TF Cornerstone Closes Two Agency Loans Totaling $365M
By Damian Ghigliotty November 19, 2014 2:20 pm
reprintsThe Singer & Bassuk Organization advised TF Cornerstone in the arrangement of two permanent agency loans totaling $365 million for the New York developer’s rental apartment buildings at 95 Horatio Street in the Meatpacking District and 4610 Center Boulevard in Long Island City, Mortgage Observer has first learned.
TF Cornerstone secured a $165 million Freddie Mac (FMCC) loan through Capital One (COF) for its Horatio Street property, said Jeremy Shell, the company’s head of finance and acquisitions, and Andrew Singer, chairman and chief executive officer of Singer & Bassuk.
The ten-year, fixed-rate loan closed in the first week of November, replacing securitized debt from Morgan Stanley, which was nearing maturity.
The 318-unit market-rate property sits across the street from the new Whitney Museum, due to open in the spring of 2015, and the ever-popular High Line. TF Cornerstone recently upgraded and re-tenanted some of the building’s ground-floor retail space and is repositioning other ground-floor space, including a parking garage, for new luxury retail and restaurant tenants on the block between Washington and West Streets, Mr. Shell said.

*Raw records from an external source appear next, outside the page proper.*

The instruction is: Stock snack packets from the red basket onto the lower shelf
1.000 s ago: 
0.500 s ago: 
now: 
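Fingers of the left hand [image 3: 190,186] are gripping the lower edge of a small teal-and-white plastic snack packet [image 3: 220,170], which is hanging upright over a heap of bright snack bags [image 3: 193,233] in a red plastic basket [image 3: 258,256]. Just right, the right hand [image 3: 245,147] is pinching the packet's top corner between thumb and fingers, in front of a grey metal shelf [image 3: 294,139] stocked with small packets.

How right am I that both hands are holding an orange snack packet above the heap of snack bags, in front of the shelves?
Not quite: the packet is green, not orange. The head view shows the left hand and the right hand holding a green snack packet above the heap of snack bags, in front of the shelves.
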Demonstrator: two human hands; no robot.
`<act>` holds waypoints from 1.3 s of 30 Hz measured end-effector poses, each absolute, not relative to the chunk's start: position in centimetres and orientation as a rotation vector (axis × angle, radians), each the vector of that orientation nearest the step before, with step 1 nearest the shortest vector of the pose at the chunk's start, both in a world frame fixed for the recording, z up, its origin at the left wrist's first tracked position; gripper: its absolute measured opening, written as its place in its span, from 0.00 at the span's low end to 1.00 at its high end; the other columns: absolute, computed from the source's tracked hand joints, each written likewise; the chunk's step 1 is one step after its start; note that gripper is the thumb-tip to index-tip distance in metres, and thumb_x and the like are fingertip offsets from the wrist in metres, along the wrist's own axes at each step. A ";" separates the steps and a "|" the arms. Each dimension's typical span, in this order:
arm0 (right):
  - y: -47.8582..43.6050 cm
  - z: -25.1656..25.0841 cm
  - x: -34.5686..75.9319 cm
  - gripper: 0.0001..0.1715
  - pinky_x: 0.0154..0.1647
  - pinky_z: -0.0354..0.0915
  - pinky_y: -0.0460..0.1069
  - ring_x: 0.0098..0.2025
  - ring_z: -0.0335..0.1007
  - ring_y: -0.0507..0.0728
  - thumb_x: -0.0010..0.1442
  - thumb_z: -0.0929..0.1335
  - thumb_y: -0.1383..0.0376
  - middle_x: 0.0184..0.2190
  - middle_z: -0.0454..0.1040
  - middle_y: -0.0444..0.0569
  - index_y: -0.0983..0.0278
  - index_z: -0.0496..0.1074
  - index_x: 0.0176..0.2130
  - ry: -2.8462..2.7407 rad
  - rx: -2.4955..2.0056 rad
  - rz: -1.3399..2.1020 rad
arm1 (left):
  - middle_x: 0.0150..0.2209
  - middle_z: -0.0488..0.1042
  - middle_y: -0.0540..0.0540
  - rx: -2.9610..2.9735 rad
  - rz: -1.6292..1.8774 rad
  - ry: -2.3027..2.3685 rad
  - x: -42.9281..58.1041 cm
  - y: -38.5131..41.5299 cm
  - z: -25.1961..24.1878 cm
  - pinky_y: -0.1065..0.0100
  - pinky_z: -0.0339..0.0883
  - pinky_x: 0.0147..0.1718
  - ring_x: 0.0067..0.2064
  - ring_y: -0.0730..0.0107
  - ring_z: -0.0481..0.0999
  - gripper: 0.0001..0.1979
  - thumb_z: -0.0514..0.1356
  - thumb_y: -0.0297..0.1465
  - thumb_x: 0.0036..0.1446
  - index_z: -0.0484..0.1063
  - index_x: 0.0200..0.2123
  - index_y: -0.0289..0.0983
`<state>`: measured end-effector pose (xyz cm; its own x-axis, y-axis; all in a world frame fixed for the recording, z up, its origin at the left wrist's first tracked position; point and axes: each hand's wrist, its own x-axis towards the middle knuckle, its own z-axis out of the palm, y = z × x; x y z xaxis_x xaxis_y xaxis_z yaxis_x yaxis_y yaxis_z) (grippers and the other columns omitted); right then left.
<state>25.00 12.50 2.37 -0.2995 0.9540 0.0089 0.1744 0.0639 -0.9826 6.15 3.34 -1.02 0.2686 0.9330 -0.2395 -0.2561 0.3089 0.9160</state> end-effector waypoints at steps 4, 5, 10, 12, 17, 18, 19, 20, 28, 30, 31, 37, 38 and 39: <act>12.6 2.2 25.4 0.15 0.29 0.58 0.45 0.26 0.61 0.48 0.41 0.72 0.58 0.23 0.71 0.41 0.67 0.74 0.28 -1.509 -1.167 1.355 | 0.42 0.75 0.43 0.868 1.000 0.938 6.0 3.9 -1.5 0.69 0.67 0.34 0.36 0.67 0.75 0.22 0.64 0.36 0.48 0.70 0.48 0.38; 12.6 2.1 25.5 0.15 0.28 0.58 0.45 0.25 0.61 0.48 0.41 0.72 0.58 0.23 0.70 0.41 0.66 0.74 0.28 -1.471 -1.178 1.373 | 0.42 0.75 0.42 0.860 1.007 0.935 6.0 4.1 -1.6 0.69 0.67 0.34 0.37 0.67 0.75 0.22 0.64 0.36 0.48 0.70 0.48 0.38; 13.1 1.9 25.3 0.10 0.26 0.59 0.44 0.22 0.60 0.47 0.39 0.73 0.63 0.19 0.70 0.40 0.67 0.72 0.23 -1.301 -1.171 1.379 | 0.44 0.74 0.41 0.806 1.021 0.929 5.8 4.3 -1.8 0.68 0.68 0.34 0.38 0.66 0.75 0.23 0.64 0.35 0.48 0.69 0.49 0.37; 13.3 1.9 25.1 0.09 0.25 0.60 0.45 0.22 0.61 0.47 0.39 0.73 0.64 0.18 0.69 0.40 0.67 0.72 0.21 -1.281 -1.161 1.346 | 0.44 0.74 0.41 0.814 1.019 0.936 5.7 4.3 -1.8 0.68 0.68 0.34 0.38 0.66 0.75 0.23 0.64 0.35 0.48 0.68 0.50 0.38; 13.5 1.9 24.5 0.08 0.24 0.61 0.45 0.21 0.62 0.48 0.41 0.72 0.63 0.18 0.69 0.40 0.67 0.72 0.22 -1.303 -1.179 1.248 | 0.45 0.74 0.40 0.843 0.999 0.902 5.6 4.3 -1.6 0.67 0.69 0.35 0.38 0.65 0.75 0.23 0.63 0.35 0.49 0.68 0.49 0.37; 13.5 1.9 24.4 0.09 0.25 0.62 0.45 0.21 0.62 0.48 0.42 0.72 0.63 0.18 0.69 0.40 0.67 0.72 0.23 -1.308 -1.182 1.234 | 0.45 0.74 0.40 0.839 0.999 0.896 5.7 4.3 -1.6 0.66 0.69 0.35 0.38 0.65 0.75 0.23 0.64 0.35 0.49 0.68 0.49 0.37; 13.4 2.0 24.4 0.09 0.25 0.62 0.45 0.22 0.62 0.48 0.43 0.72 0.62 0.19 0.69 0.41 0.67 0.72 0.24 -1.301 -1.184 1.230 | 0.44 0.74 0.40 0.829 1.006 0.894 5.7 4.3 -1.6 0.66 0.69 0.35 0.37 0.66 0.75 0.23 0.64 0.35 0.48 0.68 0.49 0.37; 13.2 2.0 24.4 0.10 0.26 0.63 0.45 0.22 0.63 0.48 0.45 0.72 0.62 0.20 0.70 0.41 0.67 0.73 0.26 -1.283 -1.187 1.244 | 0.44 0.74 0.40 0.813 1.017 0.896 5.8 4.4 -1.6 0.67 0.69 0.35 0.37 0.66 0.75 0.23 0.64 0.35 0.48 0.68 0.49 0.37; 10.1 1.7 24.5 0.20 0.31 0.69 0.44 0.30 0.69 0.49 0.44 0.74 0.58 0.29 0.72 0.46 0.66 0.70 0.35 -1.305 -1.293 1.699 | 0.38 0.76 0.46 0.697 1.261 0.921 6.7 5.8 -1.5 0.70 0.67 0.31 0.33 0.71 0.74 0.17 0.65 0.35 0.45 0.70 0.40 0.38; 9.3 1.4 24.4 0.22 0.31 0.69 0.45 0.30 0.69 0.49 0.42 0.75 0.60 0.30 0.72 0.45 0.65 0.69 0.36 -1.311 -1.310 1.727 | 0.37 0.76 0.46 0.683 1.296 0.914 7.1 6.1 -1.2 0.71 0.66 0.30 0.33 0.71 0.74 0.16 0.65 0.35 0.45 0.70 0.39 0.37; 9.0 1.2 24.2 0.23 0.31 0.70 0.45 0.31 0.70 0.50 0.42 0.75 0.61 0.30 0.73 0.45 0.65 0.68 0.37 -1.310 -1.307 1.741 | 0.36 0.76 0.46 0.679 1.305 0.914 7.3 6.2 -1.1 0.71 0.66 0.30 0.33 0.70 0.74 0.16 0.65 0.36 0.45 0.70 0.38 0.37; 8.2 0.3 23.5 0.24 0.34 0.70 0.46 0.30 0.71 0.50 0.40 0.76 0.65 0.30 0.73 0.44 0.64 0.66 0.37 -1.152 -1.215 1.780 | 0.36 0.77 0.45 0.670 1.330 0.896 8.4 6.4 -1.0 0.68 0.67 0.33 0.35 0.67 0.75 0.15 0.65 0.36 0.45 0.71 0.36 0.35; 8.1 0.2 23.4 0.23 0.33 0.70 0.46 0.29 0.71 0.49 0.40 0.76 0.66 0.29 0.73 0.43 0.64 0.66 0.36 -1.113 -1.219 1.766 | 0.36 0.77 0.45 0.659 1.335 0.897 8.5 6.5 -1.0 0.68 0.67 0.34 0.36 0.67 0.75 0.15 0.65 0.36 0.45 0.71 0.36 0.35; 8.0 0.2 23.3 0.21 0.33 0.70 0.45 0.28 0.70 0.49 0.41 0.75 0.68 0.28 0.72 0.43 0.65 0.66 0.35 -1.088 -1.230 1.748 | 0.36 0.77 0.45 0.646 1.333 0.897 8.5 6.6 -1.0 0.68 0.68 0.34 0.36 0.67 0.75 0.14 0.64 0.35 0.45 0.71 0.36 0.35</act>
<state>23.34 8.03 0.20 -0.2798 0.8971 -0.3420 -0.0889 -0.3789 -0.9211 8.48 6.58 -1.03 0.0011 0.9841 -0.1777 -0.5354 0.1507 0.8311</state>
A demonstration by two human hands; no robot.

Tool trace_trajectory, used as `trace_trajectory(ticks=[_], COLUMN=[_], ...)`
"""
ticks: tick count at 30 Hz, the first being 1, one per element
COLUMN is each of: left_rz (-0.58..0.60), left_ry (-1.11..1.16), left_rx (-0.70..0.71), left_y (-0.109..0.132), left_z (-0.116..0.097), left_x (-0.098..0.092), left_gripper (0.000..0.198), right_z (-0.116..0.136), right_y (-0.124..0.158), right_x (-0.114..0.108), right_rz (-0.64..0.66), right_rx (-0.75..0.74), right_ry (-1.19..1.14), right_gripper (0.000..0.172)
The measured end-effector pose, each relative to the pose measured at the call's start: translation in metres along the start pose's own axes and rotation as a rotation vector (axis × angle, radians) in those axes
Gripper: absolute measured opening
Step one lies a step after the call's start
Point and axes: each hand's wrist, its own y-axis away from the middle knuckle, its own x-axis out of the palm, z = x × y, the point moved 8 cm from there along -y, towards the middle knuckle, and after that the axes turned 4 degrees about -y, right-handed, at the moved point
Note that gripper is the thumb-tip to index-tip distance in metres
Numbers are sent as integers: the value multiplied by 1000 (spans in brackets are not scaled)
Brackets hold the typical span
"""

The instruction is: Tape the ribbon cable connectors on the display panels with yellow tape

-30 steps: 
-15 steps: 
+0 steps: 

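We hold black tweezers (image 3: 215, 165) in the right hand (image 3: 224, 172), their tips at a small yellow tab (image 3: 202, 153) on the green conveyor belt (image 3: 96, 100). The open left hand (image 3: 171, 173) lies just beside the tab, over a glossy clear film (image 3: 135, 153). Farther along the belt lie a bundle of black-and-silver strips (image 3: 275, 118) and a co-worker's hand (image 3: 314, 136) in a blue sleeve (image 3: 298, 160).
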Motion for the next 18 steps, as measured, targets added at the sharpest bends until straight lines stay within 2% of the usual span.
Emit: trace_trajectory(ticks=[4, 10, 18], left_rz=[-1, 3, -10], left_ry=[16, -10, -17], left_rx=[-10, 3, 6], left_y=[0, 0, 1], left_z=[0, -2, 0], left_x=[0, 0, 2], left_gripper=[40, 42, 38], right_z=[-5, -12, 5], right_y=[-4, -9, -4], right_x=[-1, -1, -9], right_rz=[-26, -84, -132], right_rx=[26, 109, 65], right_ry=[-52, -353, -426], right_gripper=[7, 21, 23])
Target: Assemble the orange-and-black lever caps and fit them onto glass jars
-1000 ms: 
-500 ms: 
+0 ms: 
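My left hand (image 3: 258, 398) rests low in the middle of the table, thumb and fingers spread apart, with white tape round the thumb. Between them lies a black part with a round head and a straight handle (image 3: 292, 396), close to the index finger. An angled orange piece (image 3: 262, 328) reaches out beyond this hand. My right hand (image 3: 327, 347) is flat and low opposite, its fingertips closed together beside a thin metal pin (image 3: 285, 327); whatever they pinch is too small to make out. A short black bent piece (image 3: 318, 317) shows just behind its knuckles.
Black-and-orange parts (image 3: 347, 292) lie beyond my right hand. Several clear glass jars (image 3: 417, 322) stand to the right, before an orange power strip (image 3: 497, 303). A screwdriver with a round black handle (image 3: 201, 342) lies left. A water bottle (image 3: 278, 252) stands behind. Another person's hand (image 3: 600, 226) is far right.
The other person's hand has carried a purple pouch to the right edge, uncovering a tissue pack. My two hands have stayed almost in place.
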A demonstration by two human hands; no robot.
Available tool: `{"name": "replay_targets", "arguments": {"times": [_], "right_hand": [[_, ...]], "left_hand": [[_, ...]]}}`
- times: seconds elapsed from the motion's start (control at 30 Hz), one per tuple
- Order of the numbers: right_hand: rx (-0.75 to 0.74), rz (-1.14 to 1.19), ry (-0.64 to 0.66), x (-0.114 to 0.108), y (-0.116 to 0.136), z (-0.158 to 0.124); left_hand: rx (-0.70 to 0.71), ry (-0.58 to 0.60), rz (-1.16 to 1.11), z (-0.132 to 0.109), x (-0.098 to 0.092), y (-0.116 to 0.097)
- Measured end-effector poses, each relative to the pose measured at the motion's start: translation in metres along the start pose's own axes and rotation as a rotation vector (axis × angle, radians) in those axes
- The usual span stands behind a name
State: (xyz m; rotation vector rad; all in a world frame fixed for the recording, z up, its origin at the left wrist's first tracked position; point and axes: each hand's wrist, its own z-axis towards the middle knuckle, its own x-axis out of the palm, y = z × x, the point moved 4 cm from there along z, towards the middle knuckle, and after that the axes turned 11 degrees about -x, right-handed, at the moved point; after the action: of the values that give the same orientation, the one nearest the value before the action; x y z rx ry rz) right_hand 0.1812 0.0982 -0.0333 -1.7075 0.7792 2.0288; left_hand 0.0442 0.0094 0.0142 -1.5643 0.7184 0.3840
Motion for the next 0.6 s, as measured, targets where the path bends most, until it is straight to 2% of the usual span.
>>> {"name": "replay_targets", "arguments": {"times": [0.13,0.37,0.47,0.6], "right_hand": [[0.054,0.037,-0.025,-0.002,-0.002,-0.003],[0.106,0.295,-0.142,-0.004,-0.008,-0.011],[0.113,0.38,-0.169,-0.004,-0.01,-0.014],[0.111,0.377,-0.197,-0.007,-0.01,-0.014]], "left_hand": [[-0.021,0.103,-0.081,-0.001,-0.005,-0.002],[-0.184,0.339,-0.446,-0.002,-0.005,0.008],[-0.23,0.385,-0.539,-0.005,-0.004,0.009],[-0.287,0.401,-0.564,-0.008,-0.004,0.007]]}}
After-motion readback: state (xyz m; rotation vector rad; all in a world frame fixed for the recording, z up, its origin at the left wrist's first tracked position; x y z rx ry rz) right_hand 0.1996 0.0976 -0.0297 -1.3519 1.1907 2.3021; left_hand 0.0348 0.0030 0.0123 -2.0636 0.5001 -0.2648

“The leasing of that space will coincide with the opening of the Whitney Museum directly across the street,” he told MO. “We’re playing into the expansion of the Meatpacking District to the West and expect to benefit from all of the retail activity coming right past our front door. That combined with high rent levels in the area contributed to the strong execution through Freddie Mac and Capital One.”
The new loan marks Singer & Bassuk’s fourth round of permanent financing on the rental property, Mr. Singer noted. The New York brokerage firm secured debt on the property in the 1980s, after the new owners converted eight separate meat storage facilities into one rental apartment building. The original High Line railroad ran through the building prior to the conversion, he said.
“They had to leave the buildings for a year to thaw out,” he said. “Now you have this incredible neighborhood that went from literally packing meat to housing high-end rental apartments.”
Mr. Singer and his associates also advised TF Cornerstone in the arrangement of a $200 million Fannie Mae (FNMA) loan through Wells Fargo (WFC) for the developer’s 584-unit apartment building on Center Boulevard in Long Island City, which closed in the same week. That loan also carries a ten-year, fixed-rate term.
The market-rate rental property is the final building in TF Cornerstone’s seven-building East Coast development in Long Island City, Queens’ westernmost neighborhood.
“That development project was recently completed and leased up,” Mr. Shell said. “Once it was stabilized and all of the tenants had moved in, we closed on the loan. It’s the first permanent financing on the building.”
TF Cornerstone never took out a construction loan on the apartment building and instead developed 4610 Center Boulevard entirely with equity. The Fannie Mae loan also marks the last round of permanent financing for the developer’s East Coast properties.
“This puts us over the $2 billion mark on Long Island City financing as a whole,” Mr. Singer boasted.